The four Task Force recommendations are (1) to make historic preservation visible and accountable by realigning responsibilities for preservation and heritage partnership programs within the National Park Service (the “NPS”) under a deputy director for Historic Preservation and Heritage who reports to the Director of NPS, (2) designate a senior policy officer for historic preservation and heritage in the Department of the Interior to serve as a special advisor for heritage to the Secretary of the Interior, (3) make the Advisory Council on Historic Preservation chairman a full-time position, and (4) designate a senior staff position for historic and cultural resources on the President’s Council on Environmental Quality. All of the Task Force’s recommendations focus on structural changes that will allow the FHP Program to gain more independence and priority under NPS’s umbrella, to gain more visibility within the Department of the Interior, to provide guidance to the President and Congress on matters relating to historic preservation, and to cooperate with and influence the President’s Council on Environmental Quality.
On August 25, 2011, in anticipation of its 100th anniversary in 2016, the NPS published A Call for Action, Preparing for a Second Century of Stewardship and Engagement (the “NPS Plan”). In the Plan, the NPS’s main focus is to “recommit to the exemplary stewardship and public enjoyment of” the national parks. NPS’s vision of a second-century national park service connects people to parks, advances the education mission, preserves America’s special places, and enhances professional and organizational excellence.
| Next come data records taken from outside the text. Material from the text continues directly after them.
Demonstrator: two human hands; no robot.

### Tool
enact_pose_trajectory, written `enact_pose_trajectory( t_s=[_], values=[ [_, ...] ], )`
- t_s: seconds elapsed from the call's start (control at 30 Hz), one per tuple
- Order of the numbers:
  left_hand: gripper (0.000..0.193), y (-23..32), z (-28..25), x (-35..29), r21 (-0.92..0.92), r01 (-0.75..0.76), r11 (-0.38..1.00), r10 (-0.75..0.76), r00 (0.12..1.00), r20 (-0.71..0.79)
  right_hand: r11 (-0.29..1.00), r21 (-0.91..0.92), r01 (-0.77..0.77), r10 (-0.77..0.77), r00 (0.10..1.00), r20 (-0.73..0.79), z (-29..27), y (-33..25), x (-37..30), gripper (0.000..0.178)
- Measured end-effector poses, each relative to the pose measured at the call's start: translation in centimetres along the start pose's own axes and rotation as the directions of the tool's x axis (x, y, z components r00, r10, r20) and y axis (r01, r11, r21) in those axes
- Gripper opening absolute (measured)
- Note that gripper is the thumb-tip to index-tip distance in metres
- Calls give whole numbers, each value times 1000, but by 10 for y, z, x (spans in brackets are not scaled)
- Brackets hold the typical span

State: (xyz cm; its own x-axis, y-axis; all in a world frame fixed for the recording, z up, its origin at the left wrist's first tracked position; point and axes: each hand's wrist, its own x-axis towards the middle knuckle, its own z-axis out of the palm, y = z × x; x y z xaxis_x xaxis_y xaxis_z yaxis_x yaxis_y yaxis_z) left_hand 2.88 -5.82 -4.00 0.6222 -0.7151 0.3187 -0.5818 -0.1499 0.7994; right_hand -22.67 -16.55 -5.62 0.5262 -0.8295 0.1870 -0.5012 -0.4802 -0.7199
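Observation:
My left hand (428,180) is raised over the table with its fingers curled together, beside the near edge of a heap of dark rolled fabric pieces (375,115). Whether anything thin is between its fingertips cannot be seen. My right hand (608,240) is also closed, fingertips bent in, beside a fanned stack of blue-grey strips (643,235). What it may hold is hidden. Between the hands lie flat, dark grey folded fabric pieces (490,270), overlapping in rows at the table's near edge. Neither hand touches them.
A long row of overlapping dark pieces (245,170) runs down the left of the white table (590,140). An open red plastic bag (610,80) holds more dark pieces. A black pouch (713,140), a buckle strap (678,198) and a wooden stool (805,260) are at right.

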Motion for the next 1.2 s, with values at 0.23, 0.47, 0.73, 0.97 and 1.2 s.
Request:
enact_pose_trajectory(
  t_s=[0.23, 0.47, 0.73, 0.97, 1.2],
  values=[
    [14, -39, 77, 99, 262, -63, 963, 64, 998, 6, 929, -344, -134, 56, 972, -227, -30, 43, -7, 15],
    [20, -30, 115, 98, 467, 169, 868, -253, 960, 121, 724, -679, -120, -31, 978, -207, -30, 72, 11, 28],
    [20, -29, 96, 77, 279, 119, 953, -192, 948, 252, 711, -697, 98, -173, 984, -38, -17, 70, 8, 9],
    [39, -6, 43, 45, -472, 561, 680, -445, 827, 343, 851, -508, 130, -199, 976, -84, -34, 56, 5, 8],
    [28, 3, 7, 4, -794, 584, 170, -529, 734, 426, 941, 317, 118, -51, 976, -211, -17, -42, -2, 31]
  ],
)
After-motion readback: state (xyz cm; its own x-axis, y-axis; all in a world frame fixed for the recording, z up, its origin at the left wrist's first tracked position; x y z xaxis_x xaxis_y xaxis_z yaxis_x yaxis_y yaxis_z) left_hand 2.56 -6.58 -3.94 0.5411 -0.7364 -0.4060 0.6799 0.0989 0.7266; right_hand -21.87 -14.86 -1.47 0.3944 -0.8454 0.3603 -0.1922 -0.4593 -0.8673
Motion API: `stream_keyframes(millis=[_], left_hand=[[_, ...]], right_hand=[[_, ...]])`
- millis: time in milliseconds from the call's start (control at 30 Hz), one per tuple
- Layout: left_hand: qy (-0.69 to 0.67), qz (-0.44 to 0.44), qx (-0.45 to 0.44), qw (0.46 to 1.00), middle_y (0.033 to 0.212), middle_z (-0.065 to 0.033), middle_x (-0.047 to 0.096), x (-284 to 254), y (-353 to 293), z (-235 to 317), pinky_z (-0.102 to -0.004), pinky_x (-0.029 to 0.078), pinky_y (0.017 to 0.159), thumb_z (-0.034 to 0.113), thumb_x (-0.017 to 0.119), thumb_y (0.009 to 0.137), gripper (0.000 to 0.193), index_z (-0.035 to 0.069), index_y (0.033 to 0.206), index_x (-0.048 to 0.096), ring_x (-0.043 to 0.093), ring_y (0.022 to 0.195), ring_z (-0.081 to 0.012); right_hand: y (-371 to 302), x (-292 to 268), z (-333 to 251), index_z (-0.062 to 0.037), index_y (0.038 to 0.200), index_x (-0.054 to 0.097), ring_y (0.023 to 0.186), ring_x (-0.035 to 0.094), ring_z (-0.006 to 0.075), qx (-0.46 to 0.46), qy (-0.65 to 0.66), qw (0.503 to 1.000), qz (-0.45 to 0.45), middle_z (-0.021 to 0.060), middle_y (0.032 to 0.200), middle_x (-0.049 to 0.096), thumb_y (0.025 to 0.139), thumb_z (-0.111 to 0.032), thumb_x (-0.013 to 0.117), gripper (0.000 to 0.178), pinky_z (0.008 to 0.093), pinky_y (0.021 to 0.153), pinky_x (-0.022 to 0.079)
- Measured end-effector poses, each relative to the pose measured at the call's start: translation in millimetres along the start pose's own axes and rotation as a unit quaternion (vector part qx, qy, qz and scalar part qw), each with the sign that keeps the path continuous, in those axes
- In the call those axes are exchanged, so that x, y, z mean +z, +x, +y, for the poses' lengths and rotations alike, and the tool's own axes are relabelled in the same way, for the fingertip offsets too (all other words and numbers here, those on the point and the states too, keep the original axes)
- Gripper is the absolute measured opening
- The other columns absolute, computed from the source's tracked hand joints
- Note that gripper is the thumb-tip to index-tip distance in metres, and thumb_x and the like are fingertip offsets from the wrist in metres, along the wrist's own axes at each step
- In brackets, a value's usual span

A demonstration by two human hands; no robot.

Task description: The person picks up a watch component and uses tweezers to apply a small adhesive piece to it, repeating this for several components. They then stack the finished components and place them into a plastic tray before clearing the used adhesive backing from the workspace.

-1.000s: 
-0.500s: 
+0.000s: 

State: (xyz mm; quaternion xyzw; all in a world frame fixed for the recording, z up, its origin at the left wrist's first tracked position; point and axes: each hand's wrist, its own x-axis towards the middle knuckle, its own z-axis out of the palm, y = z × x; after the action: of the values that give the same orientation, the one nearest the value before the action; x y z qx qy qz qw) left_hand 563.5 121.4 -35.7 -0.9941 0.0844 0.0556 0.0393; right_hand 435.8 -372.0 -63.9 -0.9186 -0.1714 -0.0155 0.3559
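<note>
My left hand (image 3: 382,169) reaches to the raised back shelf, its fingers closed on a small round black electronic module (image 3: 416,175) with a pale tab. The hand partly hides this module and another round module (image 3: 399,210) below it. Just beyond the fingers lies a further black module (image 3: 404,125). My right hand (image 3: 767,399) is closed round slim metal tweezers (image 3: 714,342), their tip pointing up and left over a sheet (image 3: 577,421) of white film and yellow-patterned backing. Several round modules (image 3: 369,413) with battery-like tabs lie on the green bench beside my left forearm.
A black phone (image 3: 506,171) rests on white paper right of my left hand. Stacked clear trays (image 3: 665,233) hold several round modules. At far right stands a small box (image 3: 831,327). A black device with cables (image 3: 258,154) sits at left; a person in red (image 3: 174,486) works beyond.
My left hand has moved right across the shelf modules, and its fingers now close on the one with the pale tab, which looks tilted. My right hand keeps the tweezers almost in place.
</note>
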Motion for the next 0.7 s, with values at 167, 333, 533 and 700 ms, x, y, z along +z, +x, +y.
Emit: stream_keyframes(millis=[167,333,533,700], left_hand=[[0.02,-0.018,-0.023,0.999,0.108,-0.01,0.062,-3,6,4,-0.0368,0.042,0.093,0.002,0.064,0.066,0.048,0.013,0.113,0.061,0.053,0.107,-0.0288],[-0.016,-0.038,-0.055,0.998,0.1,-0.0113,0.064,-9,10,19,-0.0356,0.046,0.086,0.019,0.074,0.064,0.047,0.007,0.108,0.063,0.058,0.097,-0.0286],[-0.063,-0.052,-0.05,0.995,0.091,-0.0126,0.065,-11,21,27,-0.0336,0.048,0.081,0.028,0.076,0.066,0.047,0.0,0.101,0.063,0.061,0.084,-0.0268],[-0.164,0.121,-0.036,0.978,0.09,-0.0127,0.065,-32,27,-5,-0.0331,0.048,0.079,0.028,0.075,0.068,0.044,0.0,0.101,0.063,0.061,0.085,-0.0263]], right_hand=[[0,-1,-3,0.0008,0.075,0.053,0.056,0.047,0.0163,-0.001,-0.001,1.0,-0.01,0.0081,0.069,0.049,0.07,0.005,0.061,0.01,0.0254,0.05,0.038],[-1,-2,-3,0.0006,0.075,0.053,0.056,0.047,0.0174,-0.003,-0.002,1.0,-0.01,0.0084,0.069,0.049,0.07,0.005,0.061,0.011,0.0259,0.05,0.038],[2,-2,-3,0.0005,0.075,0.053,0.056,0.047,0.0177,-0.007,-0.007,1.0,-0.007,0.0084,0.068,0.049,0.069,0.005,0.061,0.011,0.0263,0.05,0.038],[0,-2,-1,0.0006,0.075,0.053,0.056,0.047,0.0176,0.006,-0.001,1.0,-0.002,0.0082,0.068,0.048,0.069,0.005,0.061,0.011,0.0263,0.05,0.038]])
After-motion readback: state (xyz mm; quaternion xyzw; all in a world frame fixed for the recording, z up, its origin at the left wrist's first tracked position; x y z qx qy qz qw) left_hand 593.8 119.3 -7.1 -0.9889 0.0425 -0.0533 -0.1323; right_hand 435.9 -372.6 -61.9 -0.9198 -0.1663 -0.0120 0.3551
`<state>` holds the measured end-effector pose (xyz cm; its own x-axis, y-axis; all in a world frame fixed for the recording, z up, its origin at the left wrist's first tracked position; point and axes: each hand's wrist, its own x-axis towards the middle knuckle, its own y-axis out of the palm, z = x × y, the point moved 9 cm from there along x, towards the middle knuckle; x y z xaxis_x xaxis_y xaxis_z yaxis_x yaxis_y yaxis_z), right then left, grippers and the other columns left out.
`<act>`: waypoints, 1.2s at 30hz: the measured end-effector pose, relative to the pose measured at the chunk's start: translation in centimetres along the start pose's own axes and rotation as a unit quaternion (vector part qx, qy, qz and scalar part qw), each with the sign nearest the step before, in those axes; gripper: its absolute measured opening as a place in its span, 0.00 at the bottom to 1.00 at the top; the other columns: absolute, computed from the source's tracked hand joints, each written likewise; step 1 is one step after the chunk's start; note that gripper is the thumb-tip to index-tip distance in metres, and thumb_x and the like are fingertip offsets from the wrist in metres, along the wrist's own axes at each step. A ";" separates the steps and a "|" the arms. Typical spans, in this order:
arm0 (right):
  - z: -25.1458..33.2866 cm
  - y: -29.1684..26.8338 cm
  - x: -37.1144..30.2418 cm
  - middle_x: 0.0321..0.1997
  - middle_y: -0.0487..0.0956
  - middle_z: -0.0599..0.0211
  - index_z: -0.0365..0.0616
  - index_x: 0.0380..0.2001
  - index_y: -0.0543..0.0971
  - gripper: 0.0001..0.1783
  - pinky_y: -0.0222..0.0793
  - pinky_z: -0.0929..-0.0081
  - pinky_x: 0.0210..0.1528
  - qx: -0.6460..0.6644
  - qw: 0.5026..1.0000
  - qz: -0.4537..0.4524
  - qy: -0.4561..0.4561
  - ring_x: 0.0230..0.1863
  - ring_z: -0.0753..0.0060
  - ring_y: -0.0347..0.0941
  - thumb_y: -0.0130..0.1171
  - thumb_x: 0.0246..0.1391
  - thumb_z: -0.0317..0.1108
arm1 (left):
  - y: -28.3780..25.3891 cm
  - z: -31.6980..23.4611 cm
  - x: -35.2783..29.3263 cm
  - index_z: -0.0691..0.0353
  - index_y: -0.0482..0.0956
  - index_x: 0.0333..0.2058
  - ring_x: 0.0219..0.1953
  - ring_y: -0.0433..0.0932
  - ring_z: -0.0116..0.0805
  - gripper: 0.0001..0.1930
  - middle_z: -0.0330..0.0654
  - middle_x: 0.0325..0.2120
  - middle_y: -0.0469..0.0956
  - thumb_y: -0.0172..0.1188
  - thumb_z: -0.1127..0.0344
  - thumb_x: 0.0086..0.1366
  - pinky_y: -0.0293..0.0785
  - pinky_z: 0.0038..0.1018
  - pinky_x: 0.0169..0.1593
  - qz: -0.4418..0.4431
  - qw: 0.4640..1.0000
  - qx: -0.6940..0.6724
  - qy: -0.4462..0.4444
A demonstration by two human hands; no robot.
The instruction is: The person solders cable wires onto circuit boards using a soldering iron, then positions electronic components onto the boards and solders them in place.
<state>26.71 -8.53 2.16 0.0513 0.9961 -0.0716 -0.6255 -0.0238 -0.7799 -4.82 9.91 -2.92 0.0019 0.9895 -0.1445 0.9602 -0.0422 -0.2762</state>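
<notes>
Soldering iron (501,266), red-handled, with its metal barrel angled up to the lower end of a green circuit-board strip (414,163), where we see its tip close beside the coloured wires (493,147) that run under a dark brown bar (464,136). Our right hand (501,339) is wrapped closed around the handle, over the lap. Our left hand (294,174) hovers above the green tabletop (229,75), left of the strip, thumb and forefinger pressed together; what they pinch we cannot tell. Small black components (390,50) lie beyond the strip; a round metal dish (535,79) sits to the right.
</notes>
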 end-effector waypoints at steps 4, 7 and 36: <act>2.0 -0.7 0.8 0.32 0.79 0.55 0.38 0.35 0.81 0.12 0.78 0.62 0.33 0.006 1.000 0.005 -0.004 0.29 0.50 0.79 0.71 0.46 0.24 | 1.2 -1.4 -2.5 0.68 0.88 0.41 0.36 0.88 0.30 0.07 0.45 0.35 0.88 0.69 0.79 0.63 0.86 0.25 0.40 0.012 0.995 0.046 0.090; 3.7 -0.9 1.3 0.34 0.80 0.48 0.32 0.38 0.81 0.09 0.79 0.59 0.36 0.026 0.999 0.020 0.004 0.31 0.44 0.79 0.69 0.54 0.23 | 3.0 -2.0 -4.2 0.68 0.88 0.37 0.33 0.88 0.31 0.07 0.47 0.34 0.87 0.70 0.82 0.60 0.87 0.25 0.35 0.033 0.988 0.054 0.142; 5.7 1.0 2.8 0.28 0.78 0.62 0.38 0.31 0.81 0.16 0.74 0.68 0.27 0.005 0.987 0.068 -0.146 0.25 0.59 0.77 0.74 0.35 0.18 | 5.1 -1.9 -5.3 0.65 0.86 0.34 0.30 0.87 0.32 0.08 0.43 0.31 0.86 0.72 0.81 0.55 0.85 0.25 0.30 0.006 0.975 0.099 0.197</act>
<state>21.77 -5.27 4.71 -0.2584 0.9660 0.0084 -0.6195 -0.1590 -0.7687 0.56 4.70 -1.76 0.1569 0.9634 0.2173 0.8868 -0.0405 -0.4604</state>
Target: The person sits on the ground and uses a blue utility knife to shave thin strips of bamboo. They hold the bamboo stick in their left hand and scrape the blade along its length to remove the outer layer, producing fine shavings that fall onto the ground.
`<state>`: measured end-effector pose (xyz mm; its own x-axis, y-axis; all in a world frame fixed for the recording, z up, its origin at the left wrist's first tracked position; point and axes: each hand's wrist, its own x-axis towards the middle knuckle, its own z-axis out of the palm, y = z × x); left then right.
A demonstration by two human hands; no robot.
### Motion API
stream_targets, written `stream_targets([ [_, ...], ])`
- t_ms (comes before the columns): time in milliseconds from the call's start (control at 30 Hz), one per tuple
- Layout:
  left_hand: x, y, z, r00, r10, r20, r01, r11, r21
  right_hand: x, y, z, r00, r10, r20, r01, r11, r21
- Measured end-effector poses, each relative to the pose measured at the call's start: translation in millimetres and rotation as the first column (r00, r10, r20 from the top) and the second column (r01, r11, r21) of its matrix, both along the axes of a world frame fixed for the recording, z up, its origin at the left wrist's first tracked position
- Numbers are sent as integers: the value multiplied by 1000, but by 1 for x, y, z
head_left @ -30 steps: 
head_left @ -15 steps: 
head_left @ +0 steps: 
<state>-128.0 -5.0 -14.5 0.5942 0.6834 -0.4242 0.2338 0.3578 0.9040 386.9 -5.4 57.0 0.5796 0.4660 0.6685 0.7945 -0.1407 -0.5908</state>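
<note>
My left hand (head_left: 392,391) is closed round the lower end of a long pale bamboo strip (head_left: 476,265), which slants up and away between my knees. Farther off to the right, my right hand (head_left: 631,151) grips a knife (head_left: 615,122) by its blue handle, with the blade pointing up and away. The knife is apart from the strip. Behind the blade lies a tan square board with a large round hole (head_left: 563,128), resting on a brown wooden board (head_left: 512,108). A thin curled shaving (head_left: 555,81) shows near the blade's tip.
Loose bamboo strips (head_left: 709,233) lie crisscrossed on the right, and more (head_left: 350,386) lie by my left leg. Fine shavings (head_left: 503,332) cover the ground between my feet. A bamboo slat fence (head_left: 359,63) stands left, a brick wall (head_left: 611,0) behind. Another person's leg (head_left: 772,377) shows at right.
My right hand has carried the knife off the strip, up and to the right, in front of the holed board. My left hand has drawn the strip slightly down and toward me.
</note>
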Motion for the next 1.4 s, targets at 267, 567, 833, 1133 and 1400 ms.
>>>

The first two of these four themes focus solely on the national parks, the third theme has an action item to “modernize historic preservation methods and technologies, show how historic structures can be made sustainable, and support efforts to rebuild the economic vitality of rural and urban communities by updating the Secretary of the Interior’s Standards and Guidelines for the Treatment of Historic Properties in consultation with historic preservation partners[,]” and the fourth theme addresses general internal matters.
The NPS Plan further supports the Task Force’s concerns about the current state of the FHP Program and is the most tangible proof that the recommendations in the Task Force’s report need to be implemented or the FHP Program will continue to be one of the government’s lowest priorities and will continue to be the among the first programs cut during these hard economic times.